Ramzi, un demandeur qui ne souhaite pas que l'on publie son nom de famille puisqu'il attend sa citoyenneté et ne veut pas s'attirer d'ennuis, a également été stupéfait par le traitement que lui a réservé CIC.

«Le centre d'appel me répondait toujours des réponses contradictoires et m'a même dit: «si vous n'êtes pas content, n'envoyez pas votre demande!» Je me suis dit que ce n'était pas normal qu'on traite les gens comme ça», insiste-t-il.

Ramzi a donc cherché lui-même des explications et a envoyé de nombreuses demandes d'accès. Il a découvert que la confusion des agents n'était pas qu'une simple impression.

Selon des échanges de courriels contenus dans ces demandes d'accès, accessibles depuis le site de l'Association des futurs Canadiens, on remarque que plusieurs agents sont mal informés des délais et des preuves exigés aux candidats.

Règles renforcées

La Loi sur la citoyenneté a reçu la sanction royale en juin dernier, et les changements qui seront mis en place d'ici 2016 visent à resserrer l'accès à la citoyenneté.

Nancy Caron, porte-parole de CIC, affirme que grâce à un financement supplémentaire et à un processus simplifié, les délais «pourraient» être réduits à un an. En contrepartie, la lutte contre la fraude sera intensifiée au moyen notamment du questionnaire sur la résidence tant critiqué par les demandeurs.

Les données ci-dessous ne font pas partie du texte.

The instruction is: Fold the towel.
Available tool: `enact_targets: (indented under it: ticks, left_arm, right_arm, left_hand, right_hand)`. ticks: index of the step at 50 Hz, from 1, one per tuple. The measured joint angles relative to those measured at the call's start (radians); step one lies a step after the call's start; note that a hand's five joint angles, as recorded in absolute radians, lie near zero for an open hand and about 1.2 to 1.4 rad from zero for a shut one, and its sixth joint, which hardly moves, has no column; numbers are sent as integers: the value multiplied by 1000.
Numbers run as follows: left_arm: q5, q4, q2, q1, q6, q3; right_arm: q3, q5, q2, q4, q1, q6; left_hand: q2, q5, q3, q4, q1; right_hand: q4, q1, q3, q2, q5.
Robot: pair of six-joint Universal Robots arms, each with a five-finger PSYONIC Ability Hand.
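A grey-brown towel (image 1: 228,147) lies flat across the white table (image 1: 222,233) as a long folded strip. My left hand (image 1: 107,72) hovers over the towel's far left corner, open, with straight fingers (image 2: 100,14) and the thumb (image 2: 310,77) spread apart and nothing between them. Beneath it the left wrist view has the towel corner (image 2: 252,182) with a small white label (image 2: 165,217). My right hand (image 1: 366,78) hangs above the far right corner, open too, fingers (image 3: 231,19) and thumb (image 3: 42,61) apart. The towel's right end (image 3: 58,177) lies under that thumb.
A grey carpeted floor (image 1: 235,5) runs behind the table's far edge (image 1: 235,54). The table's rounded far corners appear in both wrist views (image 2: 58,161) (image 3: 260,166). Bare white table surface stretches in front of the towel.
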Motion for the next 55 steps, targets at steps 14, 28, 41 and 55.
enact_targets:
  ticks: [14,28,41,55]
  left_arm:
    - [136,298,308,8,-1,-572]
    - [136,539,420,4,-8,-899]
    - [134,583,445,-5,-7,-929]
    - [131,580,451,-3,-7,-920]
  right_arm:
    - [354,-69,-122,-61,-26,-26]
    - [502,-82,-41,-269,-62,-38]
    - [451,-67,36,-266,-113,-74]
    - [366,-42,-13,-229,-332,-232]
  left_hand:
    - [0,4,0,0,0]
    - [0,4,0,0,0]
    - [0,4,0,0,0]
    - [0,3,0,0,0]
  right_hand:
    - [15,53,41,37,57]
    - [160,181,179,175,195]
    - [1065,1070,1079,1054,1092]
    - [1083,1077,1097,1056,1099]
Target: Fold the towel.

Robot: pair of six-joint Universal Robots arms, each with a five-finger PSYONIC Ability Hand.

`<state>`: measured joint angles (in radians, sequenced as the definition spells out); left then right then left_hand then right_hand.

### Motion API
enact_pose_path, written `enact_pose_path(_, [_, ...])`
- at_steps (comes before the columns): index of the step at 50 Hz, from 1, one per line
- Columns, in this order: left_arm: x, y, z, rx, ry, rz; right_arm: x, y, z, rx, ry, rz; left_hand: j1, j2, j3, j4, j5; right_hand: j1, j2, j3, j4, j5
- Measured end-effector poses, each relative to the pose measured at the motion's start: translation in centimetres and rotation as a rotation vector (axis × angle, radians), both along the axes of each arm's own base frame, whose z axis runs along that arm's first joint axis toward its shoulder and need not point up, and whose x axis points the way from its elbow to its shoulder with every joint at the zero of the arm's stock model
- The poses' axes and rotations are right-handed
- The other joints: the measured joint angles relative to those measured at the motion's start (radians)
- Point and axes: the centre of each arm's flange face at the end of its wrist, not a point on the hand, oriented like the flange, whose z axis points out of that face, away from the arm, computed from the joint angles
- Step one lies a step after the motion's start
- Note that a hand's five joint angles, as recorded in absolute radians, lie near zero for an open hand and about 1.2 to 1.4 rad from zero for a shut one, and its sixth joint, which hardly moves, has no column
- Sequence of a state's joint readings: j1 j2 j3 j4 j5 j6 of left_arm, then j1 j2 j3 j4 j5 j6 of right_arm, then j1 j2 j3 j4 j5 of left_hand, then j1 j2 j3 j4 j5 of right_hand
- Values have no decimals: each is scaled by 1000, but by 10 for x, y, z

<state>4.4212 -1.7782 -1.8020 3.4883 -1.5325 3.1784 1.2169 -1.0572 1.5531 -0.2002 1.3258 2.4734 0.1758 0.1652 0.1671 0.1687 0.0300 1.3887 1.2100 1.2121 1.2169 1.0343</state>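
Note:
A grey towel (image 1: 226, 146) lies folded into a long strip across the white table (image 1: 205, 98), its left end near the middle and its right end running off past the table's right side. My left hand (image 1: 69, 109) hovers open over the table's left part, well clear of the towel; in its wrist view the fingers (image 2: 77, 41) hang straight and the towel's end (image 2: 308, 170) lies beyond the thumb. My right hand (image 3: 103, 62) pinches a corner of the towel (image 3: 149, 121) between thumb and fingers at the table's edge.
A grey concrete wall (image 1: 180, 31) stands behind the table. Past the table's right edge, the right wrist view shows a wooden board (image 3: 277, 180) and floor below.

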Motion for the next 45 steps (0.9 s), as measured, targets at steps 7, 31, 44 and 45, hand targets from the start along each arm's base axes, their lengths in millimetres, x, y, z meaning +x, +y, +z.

Selon Mireille Paquet, le Canada se tourne vers un modèle d'immigration qui accorde davantage d'importance à l'intégration sur le marché de l'emploi.

«On est dans une période charnière pour l'avenir du modèle de gestion de l'immigration, explique-t-elle. On voit la direction des politiques, mais il reste des zones d'ombre sur leurs impacts sur nombre [de citoyennetés octroyées]», explique-t-elle.